We originally displayed this Pride flag at Ferens Art Gallery during Pride in our City, 2021. The flag was kindly donated to our collection after the exhibition.
Pride in Our City was a community-led retelling of the museum collections through the lens of Hull's LGBTQ+ history. It was part of a wider project to increase representation of LGBTQ+ communities. Through the exhibition we collected many objects and stories, including this original Hull Pride Flag.
Pride in Hull
Hull Pride launched in 2002 out of an urgent need for LGBTQ+ representation in the city. Several hundred people attended that very first event in Queens Gardens.
By 2011, the event moved to Hull’s West Park. And in 2015, Hull Pride relaunched as Pride in Hull. The same year, Pride in Hull became a registered charity. The event took place on Baker Street in Hull City Centre, where it remained until 2016.
In 2017, when Hull was UK City of Hull, Pride in Hull was named the inaugural UK Pride. Both celebrated LGBT50 – the 50th anniversary of the partial decriminalisation of homosexuality.
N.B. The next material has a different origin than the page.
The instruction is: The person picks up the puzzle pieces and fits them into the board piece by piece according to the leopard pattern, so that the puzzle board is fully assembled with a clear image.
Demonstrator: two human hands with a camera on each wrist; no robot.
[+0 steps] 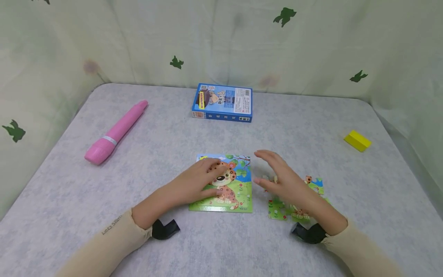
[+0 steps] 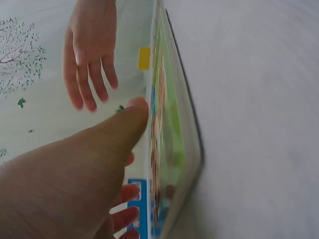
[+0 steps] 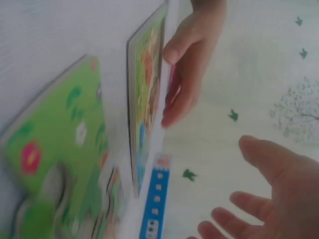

The event returned to Queens Gardens for the first time since 2003. It was an incredible homecoming, bringing 44,000 people back to Pride's roots in the city.
About pride flags
In 1978, Gilbert Baker designed the first rainbow flag. Baker, an openly gay man and drag queen, created the flag as a symbol for the LGBTQ+ rights movement. He chose to make a flag since he saw flags as the most powerful representation of pride.
Since then, many other flags have come to represent LGBTQ+ communities. These include (but aren't limited to) the bisexual flag designed by Michael Page in 1998, the trans flag designed by Monica Helms in 1999 and the non-binary flag designed by Kye Rowan in 2014.